CPI do 8/1: Senadora escondeu acusações contra generais para evitar pressão

A lista de pedidos de indiciamento da CPI dos atos golpistas inclui oito generais e um almirante, posições no topo da hierarquia militar. Preocupada com possíveis pressões por acusar integrantes da cúpula das Forças Armadas, a relatora da comissão, senadora Eliziane Gama (PSD-MA), escondeu o relatório.

O que aconteceu

Somente a senadora e um consultor legislativo tinham acesso ao texto. Os demais assessores e os agentes da Polícia Federal se limitavam a atender a pedidos da relatora, mas não acessavam o documento.

Também houve cuidado para afastar rascunhos dos líderes de governo, da oposição, dos partidos e dos ministros do Planalto. A blindagem durou até a manhã de ontem (17), quando o texto foi apresentado.

O documento vai à votação hoje e deve ser aprovado pela maioria dos integrantes da CPI.

A principal preocupação de Eliziane era evitar as pressões que ela sabia que viriam caso a lista de generais acusados chegasse ao conhecimento de outros agentes políticos.
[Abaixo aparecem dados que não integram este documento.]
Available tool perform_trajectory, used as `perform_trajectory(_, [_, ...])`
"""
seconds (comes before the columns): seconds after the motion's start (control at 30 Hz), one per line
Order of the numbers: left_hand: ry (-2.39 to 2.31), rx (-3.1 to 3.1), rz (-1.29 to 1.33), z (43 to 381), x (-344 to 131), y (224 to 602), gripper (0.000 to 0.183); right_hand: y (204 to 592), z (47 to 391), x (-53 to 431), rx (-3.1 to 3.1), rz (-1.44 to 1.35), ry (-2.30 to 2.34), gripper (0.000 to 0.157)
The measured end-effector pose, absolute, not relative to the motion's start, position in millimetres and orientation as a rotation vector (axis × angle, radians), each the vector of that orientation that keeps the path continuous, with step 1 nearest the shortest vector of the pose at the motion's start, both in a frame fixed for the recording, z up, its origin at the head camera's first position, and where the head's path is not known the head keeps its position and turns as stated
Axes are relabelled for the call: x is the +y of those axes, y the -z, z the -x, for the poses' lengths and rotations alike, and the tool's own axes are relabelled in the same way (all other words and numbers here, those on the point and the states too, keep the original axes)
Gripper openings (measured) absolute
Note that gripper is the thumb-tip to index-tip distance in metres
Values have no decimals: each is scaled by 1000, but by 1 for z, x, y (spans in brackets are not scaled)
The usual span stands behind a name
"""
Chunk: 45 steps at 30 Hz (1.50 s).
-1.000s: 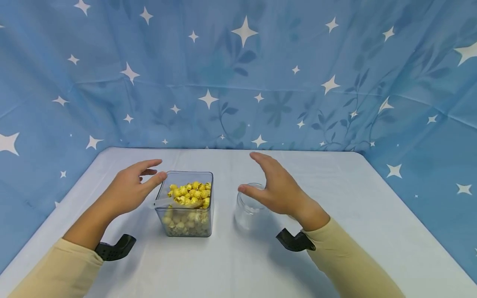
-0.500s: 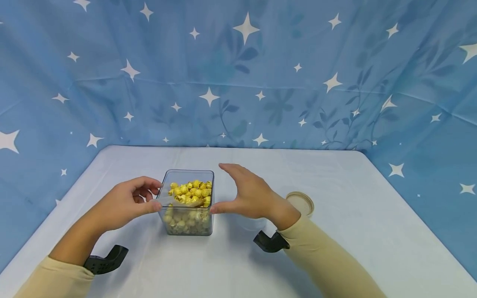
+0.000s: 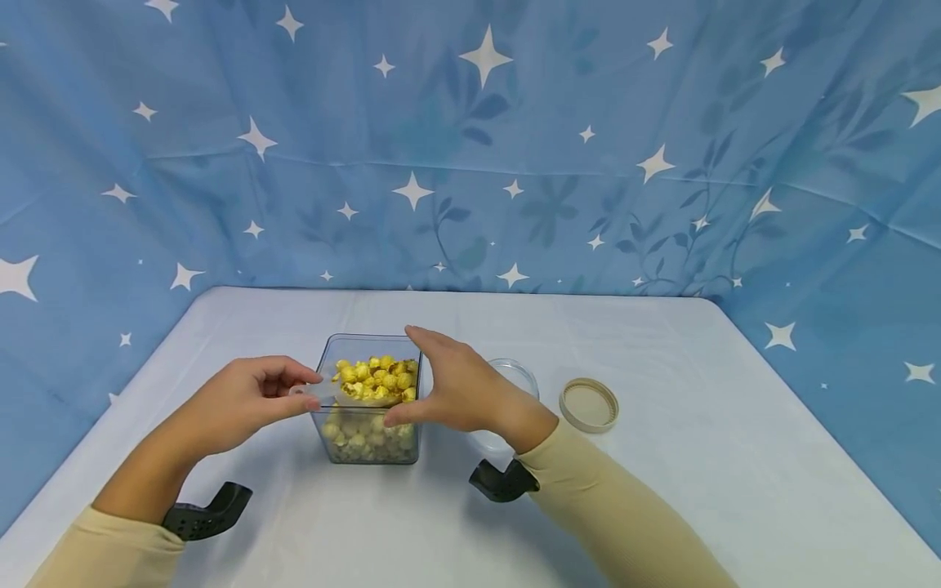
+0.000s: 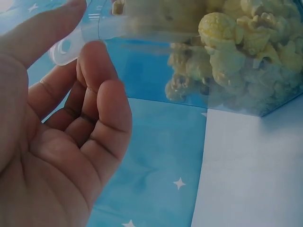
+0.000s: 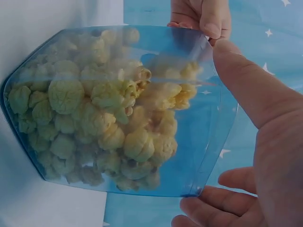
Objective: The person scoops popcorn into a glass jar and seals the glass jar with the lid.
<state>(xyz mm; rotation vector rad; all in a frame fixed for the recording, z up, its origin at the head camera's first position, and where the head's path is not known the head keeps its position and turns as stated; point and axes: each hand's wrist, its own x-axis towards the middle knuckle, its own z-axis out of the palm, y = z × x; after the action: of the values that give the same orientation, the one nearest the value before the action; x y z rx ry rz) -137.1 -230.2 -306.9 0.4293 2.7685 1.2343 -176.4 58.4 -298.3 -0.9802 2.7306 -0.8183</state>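
A clear square plastic box (image 3: 371, 343) with a bluish rim stands left of the table's middle, partly filled with yellow popcorn (image 3: 378, 380). A translucent plastic scoop (image 3: 323, 394) lies across its left rim, bowl end among the popcorn. My left hand (image 3: 238, 404) pinches the handle, whose holed tip (image 4: 65, 48) sticks out beside thumb and index finger in the left wrist view. From the right, my right hand (image 3: 463, 388) spans the box, thumb on the near wall and fingers at the far rim. In the right wrist view the thumb (image 5: 248, 75) overlaps the rim.
A clear round jar (image 3: 518, 374) stands without a lid just right of the box, partly hidden by the right hand and wrist. Farther right a round beige lid (image 3: 588, 406) lies on the white tablecloth (image 3: 735, 457). A blue star-patterned curtain (image 3: 470, 147) hangs behind.
My right hand has moved left from over the jar to the box, uncovering the lid. My left hand has lowered and taken hold of the scoop's handle.
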Motion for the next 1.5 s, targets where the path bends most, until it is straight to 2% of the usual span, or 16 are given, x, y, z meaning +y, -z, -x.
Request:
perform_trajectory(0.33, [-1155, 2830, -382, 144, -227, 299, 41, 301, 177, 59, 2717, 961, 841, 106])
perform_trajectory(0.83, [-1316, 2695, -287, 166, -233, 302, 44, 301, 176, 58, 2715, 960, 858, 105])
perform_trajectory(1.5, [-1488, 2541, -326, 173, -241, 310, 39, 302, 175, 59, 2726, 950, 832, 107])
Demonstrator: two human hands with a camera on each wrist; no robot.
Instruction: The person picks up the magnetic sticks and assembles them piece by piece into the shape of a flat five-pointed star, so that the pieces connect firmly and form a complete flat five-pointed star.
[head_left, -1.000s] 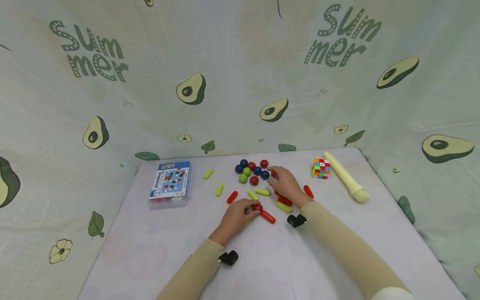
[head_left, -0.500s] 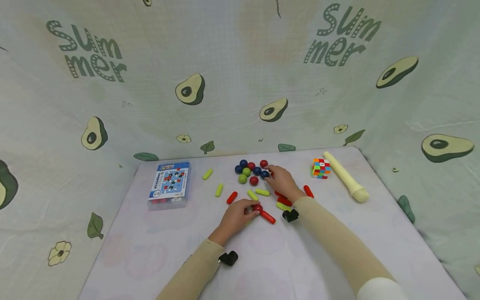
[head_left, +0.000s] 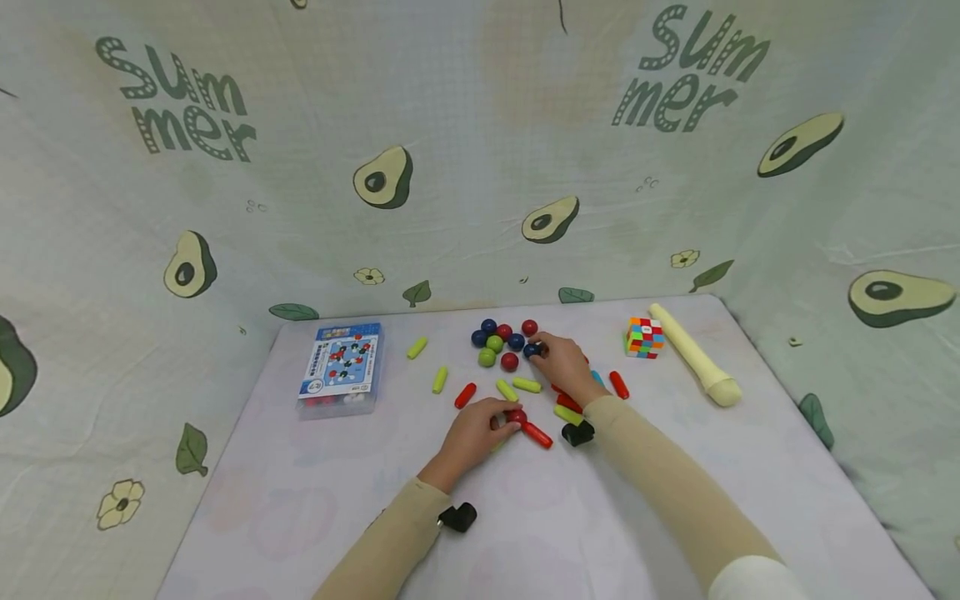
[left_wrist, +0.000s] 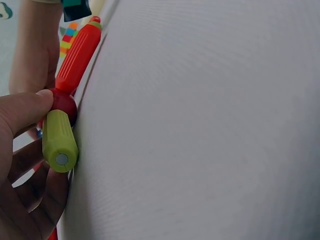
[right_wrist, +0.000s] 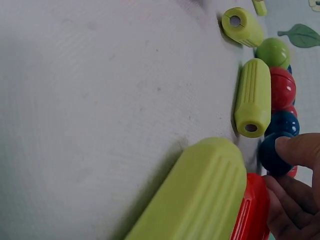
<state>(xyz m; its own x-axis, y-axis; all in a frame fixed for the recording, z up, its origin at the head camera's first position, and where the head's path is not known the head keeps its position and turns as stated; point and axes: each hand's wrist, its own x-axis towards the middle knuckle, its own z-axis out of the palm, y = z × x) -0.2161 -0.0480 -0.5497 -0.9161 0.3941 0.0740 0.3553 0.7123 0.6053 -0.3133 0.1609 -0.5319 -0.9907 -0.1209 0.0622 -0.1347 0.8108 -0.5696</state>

A relatora pediu indiciamento de um ex-comandante do Exército, general Marco Antônio Freire Gomes, e um ex-comandante da Marinha, almirante Almir Garnier. Ambos ocuparam os cargos durante a gestão Bolsonaro.

Metade dos acusados pela CPI dos atos golpistas é de militares: são 31 fardados em um total de 61 pessoas.

O general poupado

O general Gustavo Henrique Dutra comandava a área em frente ao quartel-general do Exército, em Brasília, de onde partiram os invasores das sedes dos três Poderes. Ele deu um depoimento cheio de contradições e amenizou o papel dos acampados na tentativa de golpe.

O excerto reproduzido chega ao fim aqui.